Questions for you solar guys out there. First a bit of background for those who don't know. We have been off grid for going on six years. Have a large 12 volt bank, a bit over 4,000 AH. Maybe 5,000 I can't remember off the top of my head. Also our bank consists of a mix of AGM 2 and 12 volt batteries. Our batteries can be rewired in 24 volt but not 48 volt due to limited two volt.  For all these years we have been recharging our bank with a gas charger. Now looking into improving our solar system. I've been looking at the equipment and amazed how much prices have come down in five years.  We are also here in VA where there are only 3-4 solar hours a day. We also have a 5000 watt modified sine inverter.
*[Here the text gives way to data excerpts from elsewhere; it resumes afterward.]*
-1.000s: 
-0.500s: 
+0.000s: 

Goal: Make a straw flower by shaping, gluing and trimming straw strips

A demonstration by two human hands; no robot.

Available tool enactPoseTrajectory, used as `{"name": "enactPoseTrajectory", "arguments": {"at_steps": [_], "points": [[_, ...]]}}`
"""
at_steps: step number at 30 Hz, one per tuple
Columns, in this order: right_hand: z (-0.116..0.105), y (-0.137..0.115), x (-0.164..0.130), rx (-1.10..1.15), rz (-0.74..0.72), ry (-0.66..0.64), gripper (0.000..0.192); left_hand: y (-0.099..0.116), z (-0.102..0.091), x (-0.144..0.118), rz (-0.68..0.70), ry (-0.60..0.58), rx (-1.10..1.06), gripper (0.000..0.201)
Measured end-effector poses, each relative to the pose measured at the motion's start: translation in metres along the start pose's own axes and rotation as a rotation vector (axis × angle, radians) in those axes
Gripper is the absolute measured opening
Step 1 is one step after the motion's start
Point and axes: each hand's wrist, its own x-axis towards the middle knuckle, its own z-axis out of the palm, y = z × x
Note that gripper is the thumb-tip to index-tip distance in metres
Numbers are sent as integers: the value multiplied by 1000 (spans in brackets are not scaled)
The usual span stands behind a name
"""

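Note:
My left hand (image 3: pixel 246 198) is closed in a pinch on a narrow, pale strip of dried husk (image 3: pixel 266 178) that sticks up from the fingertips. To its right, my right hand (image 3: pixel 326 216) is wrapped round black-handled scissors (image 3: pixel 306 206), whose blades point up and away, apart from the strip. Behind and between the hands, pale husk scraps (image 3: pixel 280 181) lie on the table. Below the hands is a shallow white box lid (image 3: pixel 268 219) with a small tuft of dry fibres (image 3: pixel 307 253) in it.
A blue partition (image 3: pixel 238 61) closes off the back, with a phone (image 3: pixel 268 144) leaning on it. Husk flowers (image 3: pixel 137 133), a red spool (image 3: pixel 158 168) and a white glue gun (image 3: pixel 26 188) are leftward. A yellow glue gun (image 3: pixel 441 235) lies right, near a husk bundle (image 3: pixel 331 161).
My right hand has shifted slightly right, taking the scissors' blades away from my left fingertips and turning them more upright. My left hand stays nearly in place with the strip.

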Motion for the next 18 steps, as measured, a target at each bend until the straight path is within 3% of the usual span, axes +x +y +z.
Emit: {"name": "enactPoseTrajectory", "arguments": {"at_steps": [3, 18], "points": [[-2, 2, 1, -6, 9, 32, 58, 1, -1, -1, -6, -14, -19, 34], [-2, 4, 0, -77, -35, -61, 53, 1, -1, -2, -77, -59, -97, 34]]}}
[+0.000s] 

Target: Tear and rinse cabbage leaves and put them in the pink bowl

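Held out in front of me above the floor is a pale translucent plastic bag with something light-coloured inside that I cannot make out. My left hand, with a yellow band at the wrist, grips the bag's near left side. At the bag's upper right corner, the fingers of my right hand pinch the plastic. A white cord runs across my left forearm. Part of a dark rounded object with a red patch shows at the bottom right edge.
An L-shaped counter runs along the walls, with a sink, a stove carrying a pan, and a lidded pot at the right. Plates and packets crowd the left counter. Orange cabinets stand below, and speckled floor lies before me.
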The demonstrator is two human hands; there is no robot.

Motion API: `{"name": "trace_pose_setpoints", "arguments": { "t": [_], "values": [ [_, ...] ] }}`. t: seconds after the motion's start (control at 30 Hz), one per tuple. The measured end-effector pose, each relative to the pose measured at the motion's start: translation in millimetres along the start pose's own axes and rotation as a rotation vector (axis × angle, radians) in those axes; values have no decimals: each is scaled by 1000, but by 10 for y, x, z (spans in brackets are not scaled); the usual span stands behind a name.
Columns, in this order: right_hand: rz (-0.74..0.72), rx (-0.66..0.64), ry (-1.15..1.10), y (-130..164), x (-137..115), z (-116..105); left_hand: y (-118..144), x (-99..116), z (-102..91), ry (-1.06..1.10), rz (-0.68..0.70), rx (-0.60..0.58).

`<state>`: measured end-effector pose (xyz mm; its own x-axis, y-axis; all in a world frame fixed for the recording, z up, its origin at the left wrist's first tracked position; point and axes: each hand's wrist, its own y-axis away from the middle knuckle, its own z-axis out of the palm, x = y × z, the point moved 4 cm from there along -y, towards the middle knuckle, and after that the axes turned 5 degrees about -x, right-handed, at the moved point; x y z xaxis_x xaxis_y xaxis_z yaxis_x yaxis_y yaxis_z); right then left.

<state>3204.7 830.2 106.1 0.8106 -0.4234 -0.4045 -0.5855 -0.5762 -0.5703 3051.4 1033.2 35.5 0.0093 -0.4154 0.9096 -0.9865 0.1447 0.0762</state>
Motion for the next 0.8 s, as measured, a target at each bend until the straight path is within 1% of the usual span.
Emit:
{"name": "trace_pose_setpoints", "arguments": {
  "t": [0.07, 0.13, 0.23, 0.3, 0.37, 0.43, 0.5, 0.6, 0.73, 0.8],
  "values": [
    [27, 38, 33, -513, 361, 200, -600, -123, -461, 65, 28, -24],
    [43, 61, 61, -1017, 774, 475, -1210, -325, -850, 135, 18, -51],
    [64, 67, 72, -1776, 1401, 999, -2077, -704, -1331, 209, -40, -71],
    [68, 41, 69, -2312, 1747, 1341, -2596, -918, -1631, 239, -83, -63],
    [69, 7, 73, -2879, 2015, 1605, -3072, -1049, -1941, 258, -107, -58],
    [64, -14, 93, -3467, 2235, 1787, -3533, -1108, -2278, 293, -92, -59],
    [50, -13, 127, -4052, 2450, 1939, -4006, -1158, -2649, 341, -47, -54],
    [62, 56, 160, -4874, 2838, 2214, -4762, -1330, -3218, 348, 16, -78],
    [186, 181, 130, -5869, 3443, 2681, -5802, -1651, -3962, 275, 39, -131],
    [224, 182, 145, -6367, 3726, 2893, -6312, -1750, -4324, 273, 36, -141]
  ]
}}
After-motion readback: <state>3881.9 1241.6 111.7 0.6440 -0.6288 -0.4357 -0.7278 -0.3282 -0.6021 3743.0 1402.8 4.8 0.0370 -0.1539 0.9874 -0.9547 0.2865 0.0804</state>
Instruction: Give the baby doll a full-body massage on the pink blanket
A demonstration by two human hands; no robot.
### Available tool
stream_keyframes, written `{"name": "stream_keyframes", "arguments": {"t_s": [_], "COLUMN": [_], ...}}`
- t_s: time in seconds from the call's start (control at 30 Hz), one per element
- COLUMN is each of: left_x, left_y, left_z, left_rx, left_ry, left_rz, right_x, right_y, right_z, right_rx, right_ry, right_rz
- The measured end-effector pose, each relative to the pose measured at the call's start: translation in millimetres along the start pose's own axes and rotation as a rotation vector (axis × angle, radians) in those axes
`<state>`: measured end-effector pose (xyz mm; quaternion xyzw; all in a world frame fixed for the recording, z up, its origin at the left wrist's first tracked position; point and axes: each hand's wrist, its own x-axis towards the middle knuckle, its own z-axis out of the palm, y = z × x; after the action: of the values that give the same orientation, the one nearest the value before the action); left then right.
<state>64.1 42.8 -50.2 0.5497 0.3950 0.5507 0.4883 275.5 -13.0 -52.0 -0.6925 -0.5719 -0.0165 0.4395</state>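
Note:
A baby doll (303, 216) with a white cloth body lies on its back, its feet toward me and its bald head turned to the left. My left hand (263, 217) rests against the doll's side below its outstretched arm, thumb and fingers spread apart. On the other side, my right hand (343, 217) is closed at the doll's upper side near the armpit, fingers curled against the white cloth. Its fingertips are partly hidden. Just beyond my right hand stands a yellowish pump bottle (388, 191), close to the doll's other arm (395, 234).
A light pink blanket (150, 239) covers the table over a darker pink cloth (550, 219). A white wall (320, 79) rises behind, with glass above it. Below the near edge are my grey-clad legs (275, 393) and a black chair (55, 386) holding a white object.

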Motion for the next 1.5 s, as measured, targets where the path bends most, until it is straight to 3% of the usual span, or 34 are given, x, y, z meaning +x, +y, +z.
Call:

I can not afford to build the whole system at once so I would like to start adding things we can build with.
 
 First question am I understanding correctly that higher voltage systems (dc volts) are better?  Are there any good pure sine inverters that are switchable for input voltages?  Also looking at panels and charge controllers. I noticed that Midnite makes a switchable controller that could work for us. But it will only handle 4 250w panels @ 12v but goes up to 15 250 w panels at 48 v. Does anyone make one that will handle more panels at 12 v and still switch to higher voltages?

  I know there are lots more questions but this will help get me started. What I would like to do is add 1-3 kw of good panels and a charge controller to what we now have then add more and better equipment as we can afford it. Anything we buy for our system from this point forward I want to be high quality. Unlike the thousand I threw away on those Harbor Freight panels a few years ago. I know from reading here many don't agree with this plan but its what our income will allow. One good point is the more we build our system the more it will save on power bill (gas). So our system should be able to grow faster as it also starts saving us money.

Opinions on equipment brands would be welcome too.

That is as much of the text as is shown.